Hôtel de ville
Joyau baroque du XVIIe siècle trônant sur la place de la République d'Arles, cet hôtel de ville classé Monument Historique déploie une façade majestueuse et un vestibule voûté d'une rare élégance provençale.
History
Au cœur d'Arles, face à l'obélisque antique et à l'église Saint-Trophime, l'hôtel de ville s'impose comme l'un des édifices civils les plus remarquables de Provence. Édifié au XVIIe siècle sur l'emplacement d'une ancienne maison consulaire médiévale, il incarne la puissance et l'ambition d'une cité qui, même après avoir perdu son rang de capitale romaine, n'a jamais renoncé à sa grandeur. Ce qui distingue véritablement ce monument, c'est la tension savante entre rigueur classique et exubérance baroque qui caractérise son architecture. La façade, rythmée par ses pilastres et ses travées ordonnancées, dialogue avec la pierre blonde typique des Alpilles et de la Crau, offrant au soleil provençal une palette de tons chauds qui évoluent du miel à l'ocre selon les heures de la journée. L'expérience de visite commence dès le seuil franchi : le visiteur découvre un vestibule voûté en berceau d'une ampleur saisissante, dont les proportions évoquent les grandes salles d'apparat romaines qui ont jadis fait la gloire d'Arles. Ce passage couvert, ouvert sur la place de la République, sert encore aujourd'hui de lien vivant entre la ville et ses institutions, mêlant promeneurs, expositions temporaires et cérémonies officielles.

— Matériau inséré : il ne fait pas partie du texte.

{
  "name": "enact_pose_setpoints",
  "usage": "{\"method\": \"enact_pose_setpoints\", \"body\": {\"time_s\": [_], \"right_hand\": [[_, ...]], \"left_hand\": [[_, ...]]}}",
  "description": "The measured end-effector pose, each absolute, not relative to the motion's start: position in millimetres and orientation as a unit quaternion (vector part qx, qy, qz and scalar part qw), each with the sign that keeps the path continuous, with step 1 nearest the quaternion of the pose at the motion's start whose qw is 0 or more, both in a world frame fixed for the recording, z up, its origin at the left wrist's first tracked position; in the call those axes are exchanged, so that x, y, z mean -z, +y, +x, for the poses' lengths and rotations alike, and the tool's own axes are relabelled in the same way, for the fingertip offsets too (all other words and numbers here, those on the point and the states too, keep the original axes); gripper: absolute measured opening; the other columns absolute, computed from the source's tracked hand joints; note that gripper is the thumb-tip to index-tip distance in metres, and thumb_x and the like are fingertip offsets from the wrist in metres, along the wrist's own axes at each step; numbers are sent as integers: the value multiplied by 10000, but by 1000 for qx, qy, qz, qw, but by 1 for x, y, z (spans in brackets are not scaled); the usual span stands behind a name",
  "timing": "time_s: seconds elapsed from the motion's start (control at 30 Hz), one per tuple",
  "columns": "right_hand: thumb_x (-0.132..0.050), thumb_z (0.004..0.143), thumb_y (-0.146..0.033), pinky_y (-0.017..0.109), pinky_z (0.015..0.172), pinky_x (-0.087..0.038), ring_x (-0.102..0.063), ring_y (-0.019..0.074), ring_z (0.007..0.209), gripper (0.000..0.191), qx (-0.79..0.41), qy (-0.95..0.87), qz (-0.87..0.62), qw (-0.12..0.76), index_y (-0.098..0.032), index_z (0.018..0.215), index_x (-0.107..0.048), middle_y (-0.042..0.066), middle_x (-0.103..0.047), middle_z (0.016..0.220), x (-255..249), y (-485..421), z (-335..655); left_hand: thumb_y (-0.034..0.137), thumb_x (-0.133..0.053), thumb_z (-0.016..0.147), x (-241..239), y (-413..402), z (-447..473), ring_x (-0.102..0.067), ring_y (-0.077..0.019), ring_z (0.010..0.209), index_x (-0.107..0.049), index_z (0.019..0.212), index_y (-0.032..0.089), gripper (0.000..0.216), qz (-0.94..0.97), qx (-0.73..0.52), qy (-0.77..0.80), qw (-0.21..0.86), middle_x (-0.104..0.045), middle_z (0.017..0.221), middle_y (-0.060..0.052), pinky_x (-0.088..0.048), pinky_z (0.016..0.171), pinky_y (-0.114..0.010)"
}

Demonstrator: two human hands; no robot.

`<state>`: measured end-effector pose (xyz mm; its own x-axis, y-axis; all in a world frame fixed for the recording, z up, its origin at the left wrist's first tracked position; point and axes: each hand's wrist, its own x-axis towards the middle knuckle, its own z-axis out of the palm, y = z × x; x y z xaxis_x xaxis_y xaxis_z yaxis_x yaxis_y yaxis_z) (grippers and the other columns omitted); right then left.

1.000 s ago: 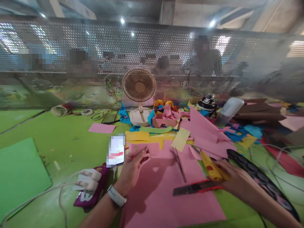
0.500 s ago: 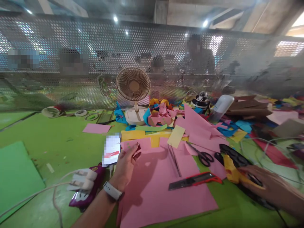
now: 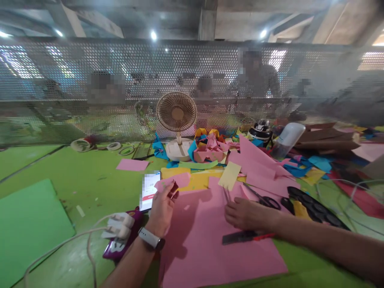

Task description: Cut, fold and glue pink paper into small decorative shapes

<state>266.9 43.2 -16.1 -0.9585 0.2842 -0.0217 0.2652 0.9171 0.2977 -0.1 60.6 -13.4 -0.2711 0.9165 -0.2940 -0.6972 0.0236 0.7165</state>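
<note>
My left hand (image 3: 163, 206), wearing a watch (image 3: 151, 239), is closed on a small pink paper piece (image 3: 177, 181) held above the sheets. My right hand (image 3: 243, 214) reaches in from the right, its fingers closed around metal tweezers (image 3: 227, 194) lying on a large pink paper sheet (image 3: 204, 256). Just below that hand rests a utility knife (image 3: 238, 237), partly covered by it. A pale yellow paper piece (image 3: 230, 175) lies at the tweezers' far end. Black-handled scissors (image 3: 268, 202) are to the right.
A phone (image 3: 150, 192) and a purple pouch (image 3: 123, 244) with white plugs (image 3: 120, 225) lie left. Behind stand a fan (image 3: 177, 114) and a heap of folded paper (image 3: 211, 148). A black tray (image 3: 318, 204) is right, a green sheet (image 3: 33, 228) far left.
My right hand has moved left from the yellow piece at the black tray to the tweezers. My left hand still holds the pink piece. The view has shifted slightly.
</note>
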Motion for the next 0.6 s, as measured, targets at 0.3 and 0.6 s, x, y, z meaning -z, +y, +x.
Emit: {"method": "enact_pose_setpoints", "body": {"time_s": [0.3, 0.6], "right_hand": [[-380, 899, -112, 279, 655, -364, -514, 150, 715, 174, -100, 969, 197, -109, -173, 856, -536, 35, -575, 776, -3, 74, 270], [-530, 746, -187, 257, 675, -419, -571, 193, 905, 290, 31, 928, 368, -54, -186, 1035, -541, 68, -571, 1051, -11, 97, 236]], "left_hand": [[135, -715, 647, 14, 62, -7, -628, -89, 687, -619, 799, 156, 181, 146, -679, 399, 598, -678, 777, 13, -481, 639, -208], [134, -720, 622, 13, 62, -4, -622, -89, 655, -604, 769, 155, 189, 151, -683, 406, 588, -673, 734, 23, -470, 629, -210]]}}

Les espaces intérieurs, accessibles lors des journées du patrimoine ou de visites guidées, révèlent des salons ornés de boiseries, de tableaux et de mobilier de style Louis XIV à Louis XVI, témoins des fastes de la monarchie absolue et de l'attachement des édiles arlésiens à la représentation du pouvoir. Chaque salle raconte une page de l'histoire de la cité, des grandes fêtes consulaires aux délibérations républicaines. Installé sur la place de la République, classée parmi les plus belles places de France, l'hôtel de ville bénéficie d'un cadre exceptionnel : à deux pas du théâtre antique, des Arènes et de la nécropole des Alyscamps, il s'inscrit dans un ensemble patrimonial d'une densité rare en Europe. Arles, cité millénaire et inspiratrice de Van Gogh, offre à ce monument un écrin digne de son architecture.
Architecture
L'hôtel de ville d'Arles est un remarquable exemple de l'architecture civile classique du Midi de la France, édifié dans la seconde moitié du XVIIe siècle. La façade principale, ordonnancée selon les principes vitruviens alors en vogue, présente un ordonnancement de pilastres, de fenêtres à frontons alternativement triangulaires et curvilignes, et un portail central à bossages qui affirme solennellement l'entrée dans les lieux du pouvoir municipal. La pierre de taille calcaire, extraite des carrières des Alpilles et des environs d'Arles, confère à l'ensemble cette teinte chaude caractéristique de l'architecture provençale. L'élément le plus remarquable du bâtiment est sans conteste son vestibule voûté en berceau surbaissé, traversant le rez-de-chaussée de part en part. Cette galerie couverte, dont la voûte repose sur des piliers massifs sans arc-doubleau apparent, témoigne d'une maîtrise stéréotomique d'exception — l'art de tailler la pierre pour assembler des voûtes complexes sans coffrage. Cette prouesse technique, typique des meilleurs appareilleurs provençaux du Grand Siècle, fait du vestibule arlésien un morceau de bravoure de la construction en pierre de taille. Les espaces intérieurs se développent autour d'une cour centrale et d'un escalier d'honneur à rampe de fer forgé, selon un plan caractéristique des hôtels particuliers et maisons de ville méridionaux. Les salons du premier étage conservent leur décor d'origine : plafonds à la française, cheminées en marbre de carrare, boiseries peintes et portraits officiels des dignitaires qui ont marqué l'histoire de la cité. L'ensemble forme un témoignage cohérent et bien préservé de l'art de vivre et de gouverner dans la France du Roi-Soleil.